Most recently, Montgomery Watson Harza performed a wetland delineation study on the Rye Nursery Site for the impending land acquisition, identifying existing and filled wetlands. Montgomery Watson Harza concluded that a significant portion (up to 2 acres) of the Rye Nursery site likely could be restored through proper fill removal and planting.Montgomery Watson Harza also assessed the possibility of a recreational field at the site.They concluded that a recreational field was a viable option.On July 19, 2001, Montgomery Watson Harza met with the city’s planner, engineer, and the recreation superintendent to discuss the development of a medium size recreation field on the site.A final report on the Rye Nursery Site was submitted to the City of Rye on October 10, 2001.

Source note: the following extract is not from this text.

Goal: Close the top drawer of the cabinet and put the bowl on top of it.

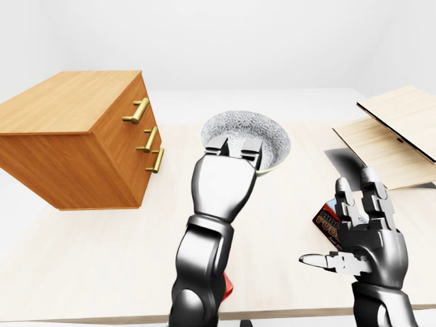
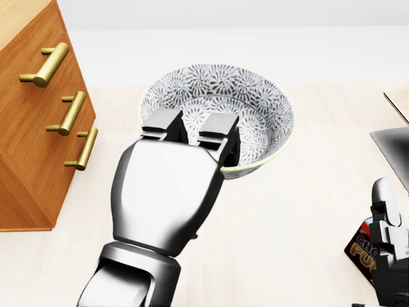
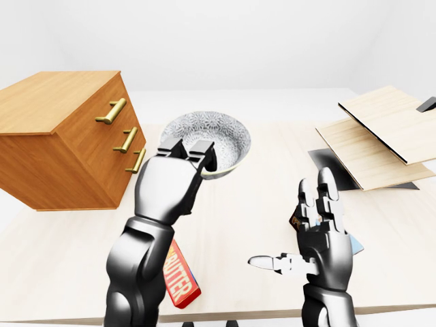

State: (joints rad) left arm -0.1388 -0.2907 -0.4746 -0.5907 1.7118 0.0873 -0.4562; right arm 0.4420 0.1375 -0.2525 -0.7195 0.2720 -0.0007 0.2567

Task Order 3 - Beaver Swamp Brook
The technical analysis of the Beaver Swamp Brook made possible through the Natural Resources Conservation Service (NRCS) grant for the City of Rye and the Town of Harrison evaluated the floodplain of the Beaver Swamp Brook. The grant provided useful mapping, survey data, and planning recommendations to both municipalities.These results will support permit approvals for implementation of flood control projects, sediment removal in the brook, and wetland restoration efforts.The hydrologic and hydraulic model of the BSB have provided the City and Town with baseline data to move ahead with the 2nd phase of the Beaver Swamp Brook study that includes designing a wetland restoration area and developing a sediment management plan for the brook.The second grant amount from NRCS is for $250,000.
Click here to find out more information on NRCS.
Flood Mitigation Plan
In addition to the above technical studies, the City of Rye contracted with Laura Tessier Environmental Consultant to develop a Flood Mitigation Plan. The Rye Draft Flood Mitigation Plan is a compilation of many existing documents such as the 1985 City of Rye Development Plan that reflect City of Rye policy and technical materials including Project Impact studies of the city’s waterways.The plan is primarily a technical document, based upon a FEMA recommended outline, that brings together a community's existing and emerging flood related planning policies. The adoption of a Flood Mitigation Plan is an important part of the city’s participation in FEMA's Project Impact Program. The FMA was most recently reviewed by the city's boards and commissions and awaits final approval from the City of Rye Council.
The approval of this plan by the City Council will assist the City in obtaining additional funding for flood mitigation projects and potentially lowering resident flood insurance rates.More specifically, the Flood Mitigation Plan is a requirement to participate in FEMA's Flood Mitigation Assistance (FMA) program that provides funding to States and communities to assist in their efforts to reduce or eliminate the risk of repetitive loss damage.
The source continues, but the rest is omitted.